WHAT YOU HAVE TO DO: Give back all of the data exactly, with every picture omitted.
SUPPLIED DATA section start
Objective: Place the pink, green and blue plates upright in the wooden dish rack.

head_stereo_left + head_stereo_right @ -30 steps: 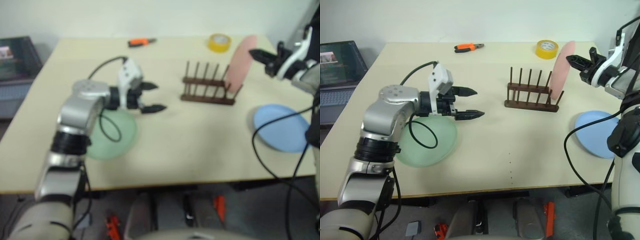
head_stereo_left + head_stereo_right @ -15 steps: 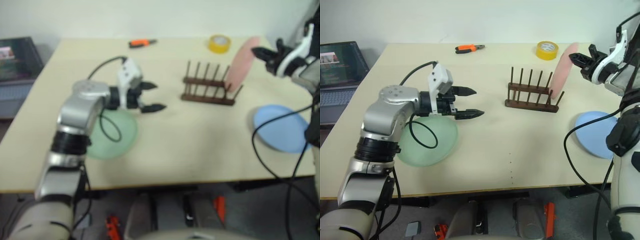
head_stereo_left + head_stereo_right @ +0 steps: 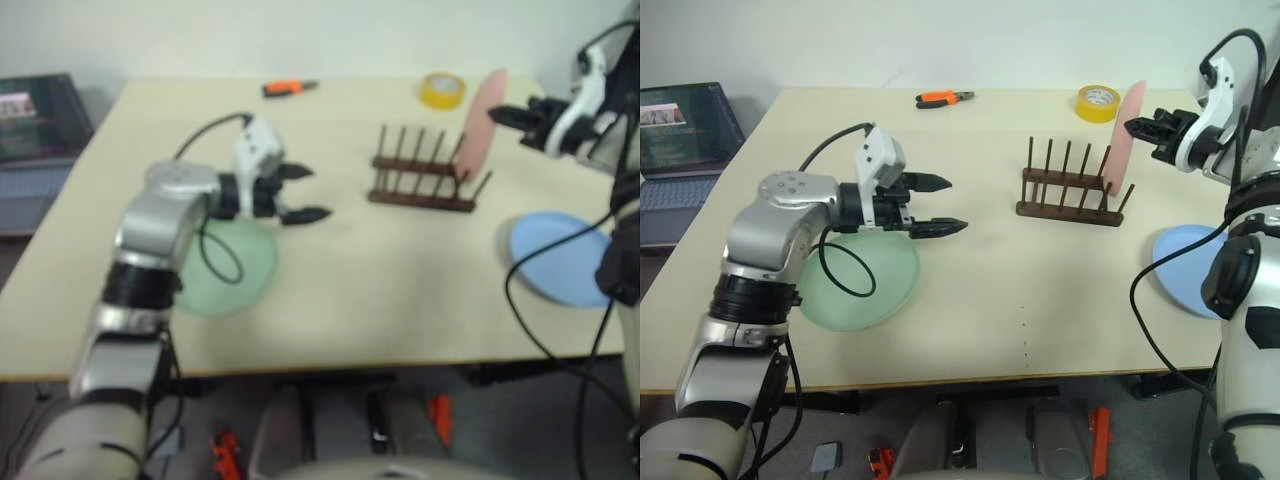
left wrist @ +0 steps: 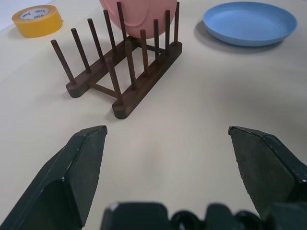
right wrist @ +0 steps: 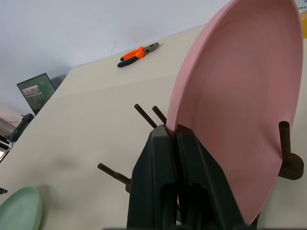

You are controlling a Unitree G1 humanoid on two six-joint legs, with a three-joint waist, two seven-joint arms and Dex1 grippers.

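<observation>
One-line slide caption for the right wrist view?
Right gripper shut on the pink plate's rim, holding it upright among the wooden dish rack pegs.

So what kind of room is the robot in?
Probably a lab or workshop, not a kitchen. The wooden dish rack sits on a plain work table beside a roll of yellow tape and orange-handled pliers, with a laptop nearby.

Non-task items I can see from here:
- Table (image 3: 1040, 300): pale beige top, carrying everything below except the laptop.
- Pliers (image 3: 945, 97): orange-and-black handles, lying flat near the far edge.
- Tape roll (image 3: 1097, 102): yellow, lying flat near the far edge, well apart from the pliers.
- Laptop (image 3: 685, 125): open, screen lit, beside the table's left end.
</observation>
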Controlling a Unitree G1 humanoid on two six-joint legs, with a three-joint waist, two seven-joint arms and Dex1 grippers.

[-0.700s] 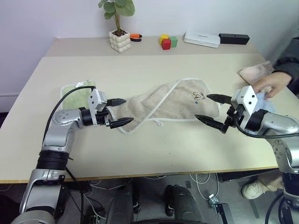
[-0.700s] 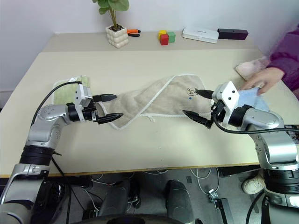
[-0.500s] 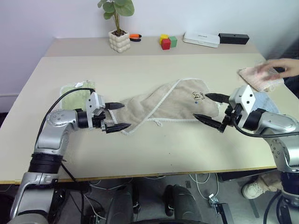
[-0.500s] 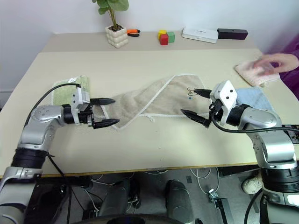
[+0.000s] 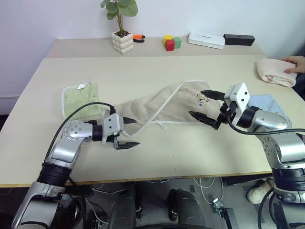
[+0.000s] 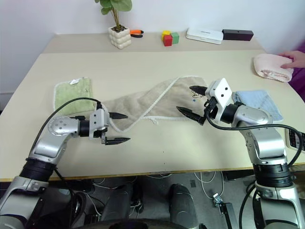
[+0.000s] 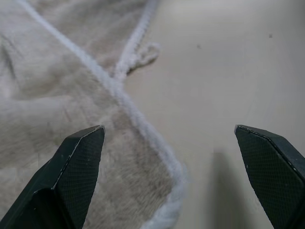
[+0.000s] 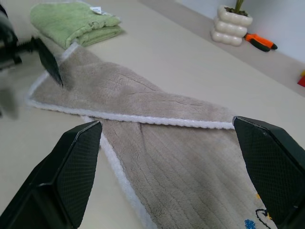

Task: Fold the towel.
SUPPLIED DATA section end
RESULT:
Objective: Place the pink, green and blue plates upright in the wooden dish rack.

head_stereo_left + head_stereo_right @ -30 steps: 
head_stereo_left + head_stereo_right @ -15 steps: 
head_stereo_left + head_stereo_right @ +0 steps: 
left wrist @ +0 steps: 
right wrist @ +0 steps: 

You are controlling a Unitree G1 humanoid on two six-joint legs, with a three-joint waist, two seven-joint arms and Dex1 grippers.

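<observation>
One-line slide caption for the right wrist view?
Right gripper shut on the pink plate's rim, holding it upright among the wooden dish rack pegs.

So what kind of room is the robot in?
Probably a lab or workshop, not a kitchen. The wooden dish rack sits on a plain work table beside a roll of yellow tape and orange-handled pliers, with a laptop nearby.

Non-task items I can see from here:
- Table (image 3: 1040, 300): pale beige top, carrying everything below except the laptop.
- Pliers (image 3: 945, 97): orange-and-black handles, lying flat near the far edge.
- Tape roll (image 3: 1097, 102): yellow, lying flat near the far edge, well apart from the pliers.
- Laptop (image 3: 685, 125): open, screen lit, beside the table's left end.
</observation>
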Controlling a Unitree G1 humanoid on two six-joint legs, with a three-joint waist, two seven-joint arms and Dex1 grippers.

[-0.700s] 
[-0.700s] 
[-0.500s] 
[-0.500s] 
[+0.000s] 
[+0.000s] 
[+0.000s] 
[+0.000s] 

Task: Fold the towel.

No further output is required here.